Return every line of the material exactly.

[[ SUPPLIED INFORMATION open ]]

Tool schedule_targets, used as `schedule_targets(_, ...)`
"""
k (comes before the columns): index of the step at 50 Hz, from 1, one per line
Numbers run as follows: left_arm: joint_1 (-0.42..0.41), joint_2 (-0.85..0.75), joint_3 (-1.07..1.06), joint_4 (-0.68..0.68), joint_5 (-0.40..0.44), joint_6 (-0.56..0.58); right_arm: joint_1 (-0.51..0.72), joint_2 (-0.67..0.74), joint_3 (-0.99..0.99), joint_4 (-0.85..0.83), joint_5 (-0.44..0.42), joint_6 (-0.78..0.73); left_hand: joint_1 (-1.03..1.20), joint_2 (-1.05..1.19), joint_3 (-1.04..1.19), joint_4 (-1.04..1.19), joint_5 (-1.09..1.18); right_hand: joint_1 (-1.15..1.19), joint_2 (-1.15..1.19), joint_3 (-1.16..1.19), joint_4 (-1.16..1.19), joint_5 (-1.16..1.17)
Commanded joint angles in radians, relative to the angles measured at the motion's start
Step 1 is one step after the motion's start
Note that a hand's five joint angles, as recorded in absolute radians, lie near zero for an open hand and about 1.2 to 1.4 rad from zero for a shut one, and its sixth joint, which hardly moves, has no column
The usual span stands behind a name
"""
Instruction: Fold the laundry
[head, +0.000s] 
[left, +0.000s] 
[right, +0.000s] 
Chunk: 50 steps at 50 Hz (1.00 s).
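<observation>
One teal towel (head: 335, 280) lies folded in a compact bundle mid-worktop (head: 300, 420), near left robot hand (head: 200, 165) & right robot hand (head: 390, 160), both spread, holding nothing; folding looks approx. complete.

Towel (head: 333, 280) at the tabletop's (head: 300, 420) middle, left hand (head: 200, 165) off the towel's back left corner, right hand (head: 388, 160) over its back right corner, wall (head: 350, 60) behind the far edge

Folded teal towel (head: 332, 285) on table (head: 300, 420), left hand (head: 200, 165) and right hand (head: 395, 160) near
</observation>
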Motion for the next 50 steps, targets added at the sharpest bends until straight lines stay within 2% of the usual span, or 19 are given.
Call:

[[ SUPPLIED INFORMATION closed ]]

PROBLEM SOLUTION
Tool schedule_targets, used as `schedule_targets(_, ...)`
"""
k (comes before the columns): index of the step at 50 Hz, from 1, one per line
Numbers run as follows: left_arm: joint_1 (-0.42..0.41), joint_2 (-0.85..0.75), joint_3 (-1.07..1.06), joint_4 (-0.68..0.68), joint_5 (-0.40..0.44), joint_6 (-0.56..0.58); right_arm: joint_1 (-0.51..0.72), joint_2 (-0.67..0.74), joint_3 (-0.99..0.99), joint_4 (-0.85..0.83), joint_5 (-0.44..0.42), joint_6 (-0.78..0.73); left_hand: joint_1 (-1.03..1.20), joint_2 (-1.05..1.19), joint_3 (-1.04..1.19), joint_4 (-1.04..1.19), joint_5 (-1.09..1.18); right_hand: joint_1 (-1.15..1.19), joint_2 (-1.15..1.19), joint_3 (-1.16..1.19), joint_4 (-1.16..1.19), joint_5 (-1.16..1.17)
Commanded joint angles in radians, relative to the angles measured at the motion's start
Step 1 is one step after the motion's start
Note that a hand's five joint angles, as recorded in absolute radians, lie near zero for an open hand and about 1.2 to 1.4 rad from zero for a shut one, and its sixth joint, which hardly moves, has no column
The usual span stands behind a name
"""
Instruction: Fold the laundry
[head, +0.000s] 
[left, +0.000s] 
[right, +0.000s] 
Chunk: 50 steps at 50 Hz (1.00 s).
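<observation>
One teal towel (head: 335, 280) lies folded in a compact bundle mid-worktop (head: 300, 420), near left robot hand (head: 200, 165) & right robot hand (head: 390, 160), both spread, holding nothing; folding looks approx. complete.

Towel (head: 333, 280) at the tabletop's (head: 300, 420) middle, left hand (head: 200, 165) off the towel's back left corner, right hand (head: 388, 160) over its back right corner, wall (head: 350, 60) behind the far edge

Folded teal towel (head: 332, 285) on table (head: 300, 420), left hand (head: 200, 165) and right hand (head: 395, 160) near
</observation>
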Motion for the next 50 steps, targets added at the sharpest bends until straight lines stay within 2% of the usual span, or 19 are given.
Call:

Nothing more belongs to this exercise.